*Task objective*
Only the lines of the listing below that run from the line with "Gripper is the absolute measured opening" through the line with "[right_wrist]" are to be set down, word for word. Pictures stay out.

*Given material*
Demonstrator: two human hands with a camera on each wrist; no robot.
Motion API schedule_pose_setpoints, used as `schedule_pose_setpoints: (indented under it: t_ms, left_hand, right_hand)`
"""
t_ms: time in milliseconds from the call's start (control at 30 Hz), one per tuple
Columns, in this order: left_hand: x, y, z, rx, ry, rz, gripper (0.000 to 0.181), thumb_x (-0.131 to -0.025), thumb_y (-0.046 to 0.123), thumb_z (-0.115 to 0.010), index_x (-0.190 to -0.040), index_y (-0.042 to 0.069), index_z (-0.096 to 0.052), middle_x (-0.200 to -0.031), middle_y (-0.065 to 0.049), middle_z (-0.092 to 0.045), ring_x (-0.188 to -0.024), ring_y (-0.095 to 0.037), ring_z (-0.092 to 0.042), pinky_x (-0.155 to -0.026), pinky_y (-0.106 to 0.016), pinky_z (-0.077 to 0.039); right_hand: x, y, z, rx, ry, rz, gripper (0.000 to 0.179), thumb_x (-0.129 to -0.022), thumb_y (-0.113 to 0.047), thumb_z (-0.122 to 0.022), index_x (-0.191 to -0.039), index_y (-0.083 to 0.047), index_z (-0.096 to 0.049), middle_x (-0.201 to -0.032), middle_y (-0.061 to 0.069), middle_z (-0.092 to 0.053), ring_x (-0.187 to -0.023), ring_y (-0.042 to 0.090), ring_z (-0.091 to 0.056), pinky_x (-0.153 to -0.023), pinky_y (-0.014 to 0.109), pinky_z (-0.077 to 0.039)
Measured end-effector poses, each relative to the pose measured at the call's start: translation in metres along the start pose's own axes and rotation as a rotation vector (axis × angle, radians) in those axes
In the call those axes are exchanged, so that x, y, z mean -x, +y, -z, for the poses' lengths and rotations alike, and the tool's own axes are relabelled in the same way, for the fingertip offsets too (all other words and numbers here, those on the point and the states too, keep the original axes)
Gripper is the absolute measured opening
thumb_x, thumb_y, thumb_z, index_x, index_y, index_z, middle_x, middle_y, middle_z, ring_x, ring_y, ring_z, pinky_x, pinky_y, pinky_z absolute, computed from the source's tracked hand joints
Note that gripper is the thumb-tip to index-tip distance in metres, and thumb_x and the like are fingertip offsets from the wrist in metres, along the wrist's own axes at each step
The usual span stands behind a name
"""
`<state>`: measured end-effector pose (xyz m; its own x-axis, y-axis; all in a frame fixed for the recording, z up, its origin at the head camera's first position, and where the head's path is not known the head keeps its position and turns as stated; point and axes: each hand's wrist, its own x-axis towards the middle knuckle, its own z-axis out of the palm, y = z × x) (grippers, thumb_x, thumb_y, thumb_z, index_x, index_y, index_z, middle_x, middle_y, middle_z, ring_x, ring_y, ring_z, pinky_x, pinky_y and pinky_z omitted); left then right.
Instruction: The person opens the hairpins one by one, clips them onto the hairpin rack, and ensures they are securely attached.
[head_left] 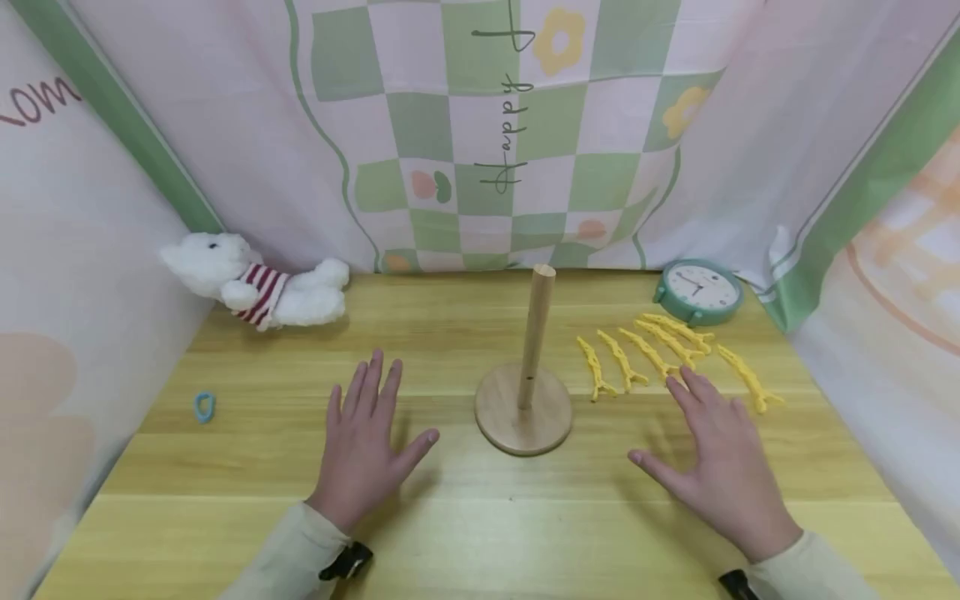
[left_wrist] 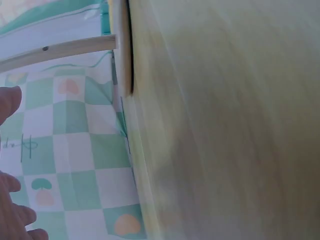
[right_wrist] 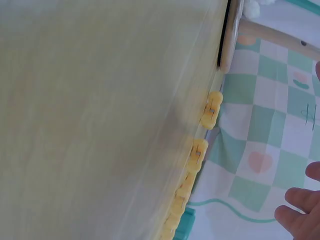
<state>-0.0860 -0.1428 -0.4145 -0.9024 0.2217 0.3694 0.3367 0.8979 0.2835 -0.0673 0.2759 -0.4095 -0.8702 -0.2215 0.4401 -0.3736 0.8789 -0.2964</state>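
Palm down, my left hand (head_left: 363,450) is spread with straight fingers to the left of a round wooden base (head_left: 495,421) that carries an upright wooden post (head_left: 536,333). On the other side, my right hand (head_left: 727,467) is spread too, its fingertips nearest to several yellow branch-shaped pieces (head_left: 592,371). Neither hand holds anything. The yellow pieces lie apart in a loose row, and small metal bits show on some yellow pieces (right_wrist: 212,111) in the right wrist view. In the left wrist view, the post (left_wrist: 75,49) runs sideways beyond my fingers (left_wrist: 17,215).
A white plush toy (head_left: 303,304) in a striped top lies at the back left. A green round clock (head_left: 701,290) lies at the back right. Near the table's left edge is a small blue loop (head_left: 203,419). A checked curtain (head_left: 480,125) closes the back.
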Motion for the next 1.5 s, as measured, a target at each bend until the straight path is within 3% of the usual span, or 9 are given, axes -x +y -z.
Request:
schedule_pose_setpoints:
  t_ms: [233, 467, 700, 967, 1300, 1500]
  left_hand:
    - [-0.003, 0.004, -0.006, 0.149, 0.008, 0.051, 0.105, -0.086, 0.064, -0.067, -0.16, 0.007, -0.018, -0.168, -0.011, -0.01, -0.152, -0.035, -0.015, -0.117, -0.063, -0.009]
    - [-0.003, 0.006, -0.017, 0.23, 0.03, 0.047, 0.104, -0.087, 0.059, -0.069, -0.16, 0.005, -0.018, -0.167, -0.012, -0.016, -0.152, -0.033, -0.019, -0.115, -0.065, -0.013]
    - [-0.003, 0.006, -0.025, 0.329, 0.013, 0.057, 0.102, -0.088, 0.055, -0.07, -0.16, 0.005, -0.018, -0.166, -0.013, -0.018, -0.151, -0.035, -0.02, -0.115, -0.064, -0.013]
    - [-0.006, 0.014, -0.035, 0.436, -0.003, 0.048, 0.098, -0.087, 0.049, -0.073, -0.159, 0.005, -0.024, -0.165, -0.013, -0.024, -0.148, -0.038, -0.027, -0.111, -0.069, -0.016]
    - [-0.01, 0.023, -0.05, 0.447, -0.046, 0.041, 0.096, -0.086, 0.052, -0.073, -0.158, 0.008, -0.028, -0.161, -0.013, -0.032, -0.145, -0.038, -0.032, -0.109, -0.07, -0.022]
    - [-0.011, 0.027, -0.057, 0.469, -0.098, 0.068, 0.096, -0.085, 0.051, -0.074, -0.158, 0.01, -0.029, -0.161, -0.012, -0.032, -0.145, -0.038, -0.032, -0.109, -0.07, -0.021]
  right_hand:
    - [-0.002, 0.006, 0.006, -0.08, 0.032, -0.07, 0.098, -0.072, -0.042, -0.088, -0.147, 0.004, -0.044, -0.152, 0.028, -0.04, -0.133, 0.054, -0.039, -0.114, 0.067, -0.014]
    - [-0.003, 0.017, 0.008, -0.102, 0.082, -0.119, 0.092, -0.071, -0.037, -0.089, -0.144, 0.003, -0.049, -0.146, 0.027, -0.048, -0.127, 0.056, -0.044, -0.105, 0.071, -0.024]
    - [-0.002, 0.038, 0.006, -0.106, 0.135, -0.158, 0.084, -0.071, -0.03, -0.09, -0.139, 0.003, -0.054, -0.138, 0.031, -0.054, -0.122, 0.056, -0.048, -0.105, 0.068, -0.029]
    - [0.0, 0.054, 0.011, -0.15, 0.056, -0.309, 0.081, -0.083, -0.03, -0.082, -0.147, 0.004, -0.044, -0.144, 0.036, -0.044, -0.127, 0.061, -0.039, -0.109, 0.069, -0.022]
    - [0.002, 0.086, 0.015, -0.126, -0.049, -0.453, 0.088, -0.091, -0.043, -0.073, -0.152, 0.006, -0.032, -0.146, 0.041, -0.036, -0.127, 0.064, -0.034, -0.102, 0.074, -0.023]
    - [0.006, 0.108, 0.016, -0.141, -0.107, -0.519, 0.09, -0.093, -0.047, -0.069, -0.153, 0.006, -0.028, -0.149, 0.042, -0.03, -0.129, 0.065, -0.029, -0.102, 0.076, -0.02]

*Your response*
Gripper is the absolute measured opening
thumb_x, thumb_y, thumb_z, index_x, index_y, index_z, middle_x, middle_y, middle_z, ring_x, ring_y, ring_z, pinky_x, pinky_y, pinky_z absolute, computed from the source's tracked hand joints
Note that gripper is the thumb-tip to index-tip distance in metres, and thumb_x and the like are fingertip offsets from the wrist in metres, along the wrist's own axes at each step
The usual span stands behind a name
"""
`<state>`: measured end-effector pose (xyz m; its own x-axis, y-axis; all in a frame fixed for the recording, z up, its origin at the head camera's first position, and where the head's path is not known the head keeps its position and turns as stated; point and axes: each hand's wrist, its own x-axis towards the middle knuckle, its own z-axis out of the palm, y = z × x) (grippers, thumb_x, thumb_y, thumb_z, index_x, index_y, index_z, middle_x, middle_y, middle_z, ring_x, ring_y, ring_z, pinky_x, pinky_y and pinky_z omitted); left then right.
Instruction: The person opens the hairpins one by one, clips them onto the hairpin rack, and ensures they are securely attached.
[head_left] 
[left_wrist] 
[right_wrist] 

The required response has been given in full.